▶ The task:
Write out again each line of the material below, unchanged, from the first one to the line that holds "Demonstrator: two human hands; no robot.".

▶ Available data:
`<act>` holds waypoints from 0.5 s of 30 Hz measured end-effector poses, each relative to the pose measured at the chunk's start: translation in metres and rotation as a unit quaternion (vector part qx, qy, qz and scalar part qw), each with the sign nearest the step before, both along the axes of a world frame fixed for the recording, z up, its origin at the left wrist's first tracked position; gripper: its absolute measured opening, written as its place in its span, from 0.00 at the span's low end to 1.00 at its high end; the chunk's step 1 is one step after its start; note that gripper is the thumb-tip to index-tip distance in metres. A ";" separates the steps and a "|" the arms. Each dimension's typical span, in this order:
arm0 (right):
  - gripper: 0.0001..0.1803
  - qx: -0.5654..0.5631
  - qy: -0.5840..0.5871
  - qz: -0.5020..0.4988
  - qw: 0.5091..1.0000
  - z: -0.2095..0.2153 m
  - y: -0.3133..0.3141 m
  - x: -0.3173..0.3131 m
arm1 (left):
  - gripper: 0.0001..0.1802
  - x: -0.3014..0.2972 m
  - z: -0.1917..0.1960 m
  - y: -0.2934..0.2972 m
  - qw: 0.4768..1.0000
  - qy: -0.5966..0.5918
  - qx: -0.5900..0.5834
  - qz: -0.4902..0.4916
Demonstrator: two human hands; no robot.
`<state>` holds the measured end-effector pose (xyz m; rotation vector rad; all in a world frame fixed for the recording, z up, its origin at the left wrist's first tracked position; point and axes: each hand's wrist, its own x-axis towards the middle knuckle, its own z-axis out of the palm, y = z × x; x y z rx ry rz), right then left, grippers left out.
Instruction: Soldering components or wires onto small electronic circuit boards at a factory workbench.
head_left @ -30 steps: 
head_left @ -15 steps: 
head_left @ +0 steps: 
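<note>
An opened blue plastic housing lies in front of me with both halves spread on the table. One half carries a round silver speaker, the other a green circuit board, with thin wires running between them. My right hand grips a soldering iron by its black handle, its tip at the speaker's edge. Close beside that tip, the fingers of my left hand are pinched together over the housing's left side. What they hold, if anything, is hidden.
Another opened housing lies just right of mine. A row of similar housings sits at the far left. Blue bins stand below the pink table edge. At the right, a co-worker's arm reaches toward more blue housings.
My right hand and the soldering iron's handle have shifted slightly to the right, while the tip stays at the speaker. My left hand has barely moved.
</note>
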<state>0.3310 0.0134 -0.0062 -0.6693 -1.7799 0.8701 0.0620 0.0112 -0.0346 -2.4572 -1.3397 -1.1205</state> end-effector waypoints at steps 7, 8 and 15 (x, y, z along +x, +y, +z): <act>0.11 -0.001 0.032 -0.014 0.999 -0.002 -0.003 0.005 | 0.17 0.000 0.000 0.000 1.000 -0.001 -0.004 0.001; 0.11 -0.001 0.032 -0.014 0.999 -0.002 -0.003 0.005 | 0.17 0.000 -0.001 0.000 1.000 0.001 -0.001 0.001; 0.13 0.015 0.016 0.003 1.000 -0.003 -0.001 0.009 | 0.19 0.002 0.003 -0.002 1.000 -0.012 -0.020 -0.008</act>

▶ Answer space:
`<act>` holds waypoints from 0.5 s of 30 Hz measured end-effector poses, each relative to the pose measured at the chunk's start: translation in metres and rotation as a unit quaternion (vector part qx, qy, qz and scalar part qw), each with the sign nearest the step before, both along the axes of a world frame fixed for the recording, z up, its origin at the left wrist's first tracked position; gripper: its absolute measured opening, written as its place in its span, from 0.00 at the span's low end to 1.00 at its high end; the chunk's step 1 is one step after its start; note that gripper is the thumb-tip to index-tip distance in metres. A ";" separates the steps and a "|" the arms. Each dimension's typical span, in this order:
arm0 (right):
  - gripper: 0.0001..0.1803
  - qx: -0.5654..0.5631
  - qy: -0.5840..0.5871
  - qz: -0.5020..0.4988
  - qw: 0.5091..1.0000
  - z: -0.2095..0.2153 m
  - y: -0.3133..0.3141 m
  - x: -0.3173..0.3131 m
arm1 (left):
  - gripper: 0.0001..0.1802
  - x: -0.3014..0.2972 m
  - z: -0.1917..0.1960 m
  - y: -0.2934..0.2972 m
  - qw: 0.4768..1.0000
  - qy: -0.5966..0.5918
  - qx: -0.5900..0.5834
  - qz: -0.4902..0.4916
Demonstrator: two human hands; no robot.

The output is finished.